I too have heard stories from friends who were tasked with similar jobs at the end of the war. My family knew an old soldier who used to pop round and help with the garden. As a kid I used to hound him for stories about his time during the war. I was always asking him where could I find a Tiger tank, to which he would answer look in the dunes in North Africa if you want to find a German tank.

Anyway, he told me that after the war he was he stationed in Essex, one of the duties he performed was to help bury a tank on Galleywood Common in Essex. Story goes that the vehicle had had engine troubles, the engine was removed, war ends, tank gets forgotten about, and then buried a few years latter without its engine.

This would sound like a wild goose chase if it were not for the fact that other local residents remember the tank being there. Still have not tracked down where exactly the vehicle is, and still have not been able to find any hard proof of its being there, yet I have heard there was a photo taken of it which was printed in a local newspaper.

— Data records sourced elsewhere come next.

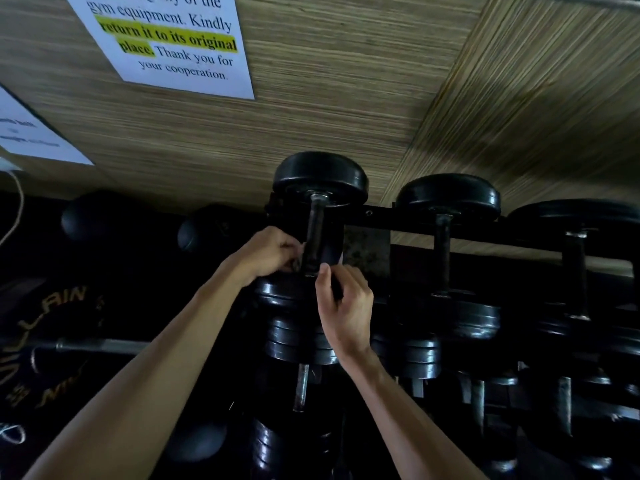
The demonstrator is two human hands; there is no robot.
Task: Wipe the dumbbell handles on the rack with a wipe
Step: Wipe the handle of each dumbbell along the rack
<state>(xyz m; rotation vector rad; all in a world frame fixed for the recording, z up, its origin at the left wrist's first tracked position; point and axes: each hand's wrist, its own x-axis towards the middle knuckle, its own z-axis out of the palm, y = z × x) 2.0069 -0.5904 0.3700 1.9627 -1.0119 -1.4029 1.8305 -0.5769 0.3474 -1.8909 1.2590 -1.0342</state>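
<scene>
Both hands meet at the handle (313, 237) of the leftmost dumbbell on the top tier of a black rack (408, 220), a little above the centre of the view. The left hand (268, 252) comes in from seven o'clock and sits at nine o'clock of the handle, fingers curled and pinched against the bar's lower end. The right hand (346, 311) rises from five o'clock, thumb up beside the bar and fingers curled behind it. Whether either hand holds a wipe I cannot tell; only a thin pale edge (342, 258) shows just right of the bar at three o'clock, too small to name.

The handle is a dark, worn steel bar running from a round black head (320, 176) at twelve o'clock down to a stack of black plates (284, 292) at six o'clock, which the hands partly cover. At three o'clock of it stands a second dumbbell (446, 199) on the same rail, and a third (575, 216) farther right, each well apart from the hands. Below, at six o'clock, lower tiers hold more dumbbells with shiny black plates (415, 358).

Behind the rack is a wood-grain wall (329, 98). At eleven o'clock a printed notice (173, 39) with yellow highlighting hangs on it; a second, blurred sheet (31, 133) sits at nine o'clock
</scene>
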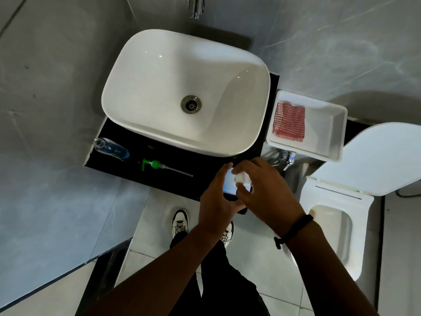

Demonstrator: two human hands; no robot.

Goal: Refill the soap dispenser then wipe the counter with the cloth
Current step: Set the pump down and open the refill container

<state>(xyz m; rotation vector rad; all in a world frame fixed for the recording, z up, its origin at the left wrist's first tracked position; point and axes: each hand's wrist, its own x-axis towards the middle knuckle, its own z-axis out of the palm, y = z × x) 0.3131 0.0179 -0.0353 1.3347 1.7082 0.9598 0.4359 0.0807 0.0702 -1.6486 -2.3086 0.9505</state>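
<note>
A white refill container [230,182] stands on the black counter [173,181] at its front right. My left hand [216,201] wraps its side. My right hand [266,192] pinches the white cap [241,177] on top. The clear soap dispenser bottle [111,148], with blue liquid in it, stands open at the counter's left end. Its green pump head [157,165] with a long tube lies on the counter beside it. A red-and-white checked cloth [289,122] lies in a white tray [330,137] to the right of the sink.
A large white basin [159,71] fills most of the counter, with a chrome tap [196,5] on the wall above. An open toilet [337,220] stands at the right. A valve [287,158] sits under the tray. My shoes [180,223] are on the tiled floor.
</note>
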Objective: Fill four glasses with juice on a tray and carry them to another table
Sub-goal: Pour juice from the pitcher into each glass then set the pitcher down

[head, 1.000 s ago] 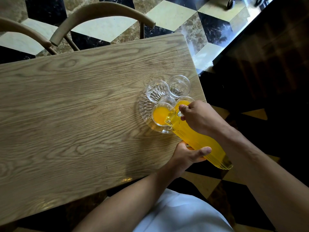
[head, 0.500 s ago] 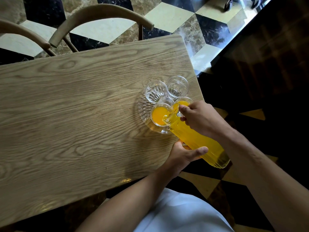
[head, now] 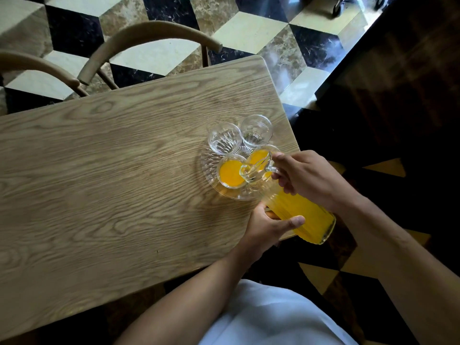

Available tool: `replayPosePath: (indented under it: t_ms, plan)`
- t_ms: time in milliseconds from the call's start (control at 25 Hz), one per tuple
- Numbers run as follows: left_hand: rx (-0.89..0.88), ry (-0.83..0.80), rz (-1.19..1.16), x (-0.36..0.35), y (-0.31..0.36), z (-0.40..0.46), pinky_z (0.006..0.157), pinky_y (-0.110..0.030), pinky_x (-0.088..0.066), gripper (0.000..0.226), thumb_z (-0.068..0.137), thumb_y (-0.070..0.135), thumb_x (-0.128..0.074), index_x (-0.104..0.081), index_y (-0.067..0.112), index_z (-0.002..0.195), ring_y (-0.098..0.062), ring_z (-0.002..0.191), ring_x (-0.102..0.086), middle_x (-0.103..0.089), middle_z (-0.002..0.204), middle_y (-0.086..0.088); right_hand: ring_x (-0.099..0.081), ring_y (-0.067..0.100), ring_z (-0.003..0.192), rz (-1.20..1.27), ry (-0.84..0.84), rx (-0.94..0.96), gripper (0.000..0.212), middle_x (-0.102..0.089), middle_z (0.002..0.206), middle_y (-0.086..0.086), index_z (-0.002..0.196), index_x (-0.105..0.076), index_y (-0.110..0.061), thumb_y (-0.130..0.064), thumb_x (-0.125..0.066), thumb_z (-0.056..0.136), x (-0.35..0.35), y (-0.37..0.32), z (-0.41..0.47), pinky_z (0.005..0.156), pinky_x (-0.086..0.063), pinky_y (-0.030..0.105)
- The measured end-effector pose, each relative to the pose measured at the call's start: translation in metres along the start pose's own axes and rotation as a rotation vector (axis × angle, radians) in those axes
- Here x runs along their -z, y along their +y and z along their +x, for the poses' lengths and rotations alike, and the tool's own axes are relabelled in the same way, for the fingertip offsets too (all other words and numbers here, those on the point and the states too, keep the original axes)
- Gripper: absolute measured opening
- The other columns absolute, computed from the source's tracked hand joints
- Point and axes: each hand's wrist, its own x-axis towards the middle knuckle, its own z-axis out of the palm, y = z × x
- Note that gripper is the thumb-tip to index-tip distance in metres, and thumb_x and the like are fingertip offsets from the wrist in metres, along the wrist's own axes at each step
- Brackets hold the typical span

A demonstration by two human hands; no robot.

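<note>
A round clear glass tray [head: 208, 168] sits near the right end of the wooden table [head: 112, 183]. On it stand two empty glasses [head: 224, 138] [head: 256, 129] at the back and two glasses with orange juice: the near-left one [head: 230, 174] and the near-right one [head: 258, 155], partly hidden by the jug's spout. A ribbed glass jug of juice [head: 301, 215] is tilted over the tray. My right hand [head: 308, 178] grips its handle; my left hand [head: 266, 225] holds its body from below.
Two curved wooden chair backs [head: 149, 36] [head: 37, 68] stand at the table's far side. The tray lies close to the table's right edge, beyond which is patterned tile floor [head: 249, 28] and a dark surface [head: 398, 95].
The jug has tipped back a little and its spout has risen from the near-left glass; juice now sits lower in the jug. Both hands keep their hold.
</note>
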Motion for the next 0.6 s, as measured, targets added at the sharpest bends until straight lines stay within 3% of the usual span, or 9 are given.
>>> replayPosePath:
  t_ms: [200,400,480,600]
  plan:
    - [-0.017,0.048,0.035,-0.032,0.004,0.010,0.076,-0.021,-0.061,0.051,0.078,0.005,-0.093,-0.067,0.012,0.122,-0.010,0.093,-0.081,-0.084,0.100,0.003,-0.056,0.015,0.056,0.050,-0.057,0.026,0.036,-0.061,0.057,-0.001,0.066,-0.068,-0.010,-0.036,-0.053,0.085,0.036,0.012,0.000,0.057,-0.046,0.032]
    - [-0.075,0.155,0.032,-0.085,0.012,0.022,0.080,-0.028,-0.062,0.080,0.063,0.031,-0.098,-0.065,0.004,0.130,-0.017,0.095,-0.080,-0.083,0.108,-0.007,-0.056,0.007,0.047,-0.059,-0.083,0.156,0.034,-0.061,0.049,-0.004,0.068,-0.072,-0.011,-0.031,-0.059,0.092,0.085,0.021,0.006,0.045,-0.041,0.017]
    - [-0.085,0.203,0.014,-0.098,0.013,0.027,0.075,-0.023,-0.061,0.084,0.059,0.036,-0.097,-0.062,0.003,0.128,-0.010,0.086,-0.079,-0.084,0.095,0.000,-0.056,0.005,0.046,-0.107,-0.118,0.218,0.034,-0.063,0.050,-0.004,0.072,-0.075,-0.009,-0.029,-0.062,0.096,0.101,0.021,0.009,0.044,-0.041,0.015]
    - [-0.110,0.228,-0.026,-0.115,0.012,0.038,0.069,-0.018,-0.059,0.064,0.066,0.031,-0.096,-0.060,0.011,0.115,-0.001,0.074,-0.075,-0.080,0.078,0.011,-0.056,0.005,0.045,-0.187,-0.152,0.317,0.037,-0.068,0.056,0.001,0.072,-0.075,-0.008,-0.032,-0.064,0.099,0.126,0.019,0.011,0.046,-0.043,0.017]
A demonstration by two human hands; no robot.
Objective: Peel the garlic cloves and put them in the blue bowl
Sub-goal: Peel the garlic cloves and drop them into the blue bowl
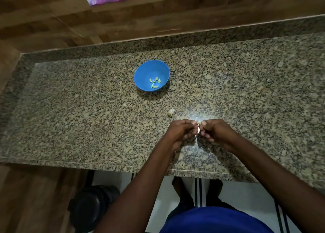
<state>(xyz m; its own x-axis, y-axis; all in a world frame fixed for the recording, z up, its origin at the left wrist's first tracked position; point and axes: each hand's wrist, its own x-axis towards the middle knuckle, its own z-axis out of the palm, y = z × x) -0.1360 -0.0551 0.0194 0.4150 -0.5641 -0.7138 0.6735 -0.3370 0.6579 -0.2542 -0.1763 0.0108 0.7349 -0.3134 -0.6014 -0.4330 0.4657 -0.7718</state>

I also know of an WW2 American jeep in a pond on private land in the same area, but thats another story...

 

Just found this on the web, proof that tanks were at Galleywood common:-

 

"FIVE British Army tanks staged a morale-boosting demonstration on Galleywood Common watched by thousands of spectators during the Second World War.Four Valentines and one Matilda of the Royal Tank Corps, led by Lieutenant Peter Gunter, rumbled into Chelmsford to encourage townspeople to raise money to buy more metal monsters.

The patriotic Essex Chronicle carried banner headlines proclaiming "Matilda Waltzes In – Crowds Cheer Tanks – Mayor in Turret".

The object of the exercise was to make locals "tank-minded" and show how essential War Savings and Salvage campaigns were to the war effort."